Le petit train électrique s’enfonce dans la terre et file en bringuebalant dans des tunnels si bas qu’on pourrait à peine y tenir debout. Des lampes munies de numéros ponctuent le parcours, mais impossible de savoir si le train monte ou descend. Enfin, le wagonnet s’arrête dans une gare souterraine. Notre guide nous indique que nous avons grimpé d’environ vingt mètres sur 1,6 kilomètre de rails. Les gens qui dès le XVIIe siècle ont créé ces galeries avaient leurs raisons. «Mieux vaut descendre pour sortir des rochers hors de la mine», explique Arnaud Tamborini, chef de production du site de Bex pour les Salines Suisses.
La petite gare qui accueille les visiteurs au cœur de ce massif est d’un calme total. Il fait 18 degrés et l’humidité relative s’élève à 80%. Les entrailles de la terre sont à la fois oppressantes et rassurantes.
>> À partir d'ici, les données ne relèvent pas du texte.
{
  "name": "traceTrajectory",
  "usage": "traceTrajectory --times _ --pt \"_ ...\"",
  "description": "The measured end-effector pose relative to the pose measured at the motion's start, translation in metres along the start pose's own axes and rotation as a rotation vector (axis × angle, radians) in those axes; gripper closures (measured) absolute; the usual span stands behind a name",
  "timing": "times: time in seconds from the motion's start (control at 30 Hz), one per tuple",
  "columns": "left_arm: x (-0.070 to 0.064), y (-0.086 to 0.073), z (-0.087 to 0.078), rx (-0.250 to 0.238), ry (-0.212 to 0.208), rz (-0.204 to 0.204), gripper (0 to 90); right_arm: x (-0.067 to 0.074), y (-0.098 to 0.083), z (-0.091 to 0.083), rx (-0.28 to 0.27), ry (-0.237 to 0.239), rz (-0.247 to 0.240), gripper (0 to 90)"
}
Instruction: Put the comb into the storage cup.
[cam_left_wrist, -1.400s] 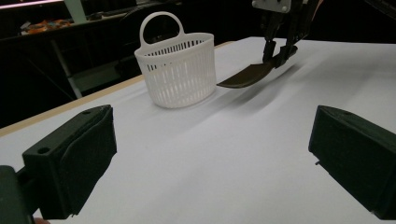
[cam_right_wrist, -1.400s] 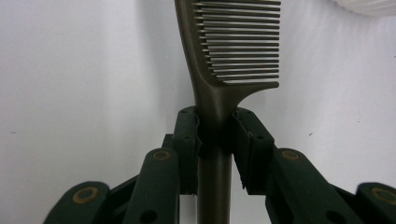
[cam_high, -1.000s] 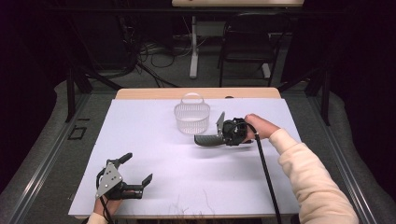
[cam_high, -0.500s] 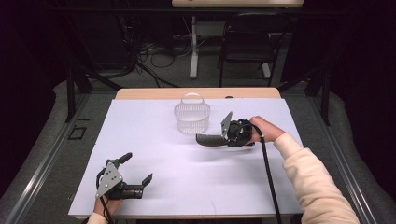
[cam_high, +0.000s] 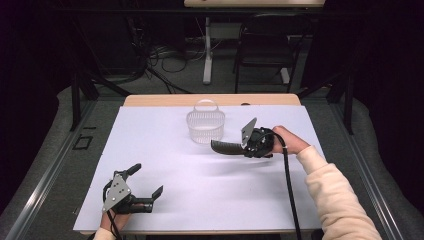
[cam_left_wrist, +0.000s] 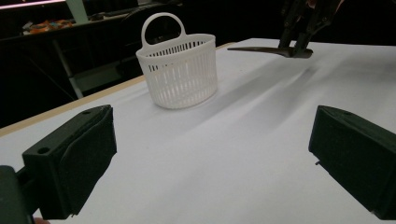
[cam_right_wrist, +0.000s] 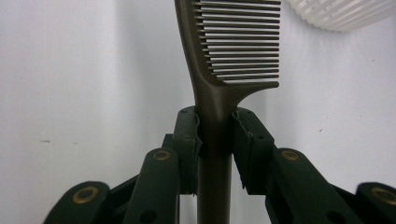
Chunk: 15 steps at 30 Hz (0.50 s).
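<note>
- The comb (cam_high: 226, 148) lies level above the white sheet (cam_high: 210, 190), long axis running left to right, its toothed end pointing left, just near of the basket (cam_high: 205, 126).
- The right gripper (cam_high: 248, 146) is clamped on the comb's handle.
- The left gripper (cam_high: 145, 189) rests at the near left corner, jaws apart.

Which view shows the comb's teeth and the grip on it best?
The right gripper view: the comb is close up, teeth distinct, handle clamped by the right gripper. The high view shows it small beside the basket; the left gripper view shows it distant, edge-on.
</note>
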<state>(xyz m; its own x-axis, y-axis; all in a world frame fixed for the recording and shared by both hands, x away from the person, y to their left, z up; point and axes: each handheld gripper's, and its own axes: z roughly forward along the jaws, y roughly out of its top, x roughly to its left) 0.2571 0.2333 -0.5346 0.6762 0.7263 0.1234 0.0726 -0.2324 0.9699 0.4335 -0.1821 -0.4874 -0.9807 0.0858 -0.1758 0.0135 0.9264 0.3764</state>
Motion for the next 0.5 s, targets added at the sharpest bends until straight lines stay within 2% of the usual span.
traceTrajectory --times 0.13,0.17,0.33,0.37,0.5 --pt "-0.0001 0.0 -0.0002 -0.001 0.001 0.001 0.7 0.0004 -0.0023 -0.0023 -0.034 -0.001 0.01 72.1" --pt "-0.0002 0.0001 -0.0004 -0.002 0.002 0.0 0.7 0.001 -0.0025 -0.0031 -0.022 -0.006 0.012 72.1" --pt "-0.0001 0.0001 -0.0001 -0.001 -0.002 -0.001 0.7 0.0005 -0.0059 -0.0049 -0.052 -0.013 0.021 72.1" --pt "-0.0003 -0.0001 0.0 0.001 -0.004 -0.003 0.7 0.0009 -0.0069 -0.0048 -0.066 -0.016 0.038 72.1" --pt "-0.0002 0.0 -0.0002 0.0 -0.001 -0.001 0.6 0.0006 -0.0097 -0.0064 -0.083 -0.028 0.052 72.1"
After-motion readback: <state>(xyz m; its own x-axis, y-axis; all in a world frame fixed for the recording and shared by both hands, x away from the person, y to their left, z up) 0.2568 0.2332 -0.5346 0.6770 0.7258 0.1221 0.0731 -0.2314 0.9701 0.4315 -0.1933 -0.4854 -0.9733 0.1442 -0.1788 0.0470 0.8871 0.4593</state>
Bienvenue aux Salines de Bex, dans le canton de Vaud. Il s’agit de la seule mine de sel du pays, dans une région qui en a compté plusieurs par le passé. Cela, à une époque où la saumure – de l’eau saturée de sel – extraite des roches était placée dans de grandes bouilloires chauffées au feu de bois pour en recueillir le précieux élément. C’est aussi la seule mine suisse tout court. Ici, chaque boyau ou caverne raconte une histoire. C’est le cas notamment du puits du Bouillet, creusé 26 années durant sur 200 mètres de profondeur par des hommes munis d’un marteau et d’un couteau. Sans découvrir de sel.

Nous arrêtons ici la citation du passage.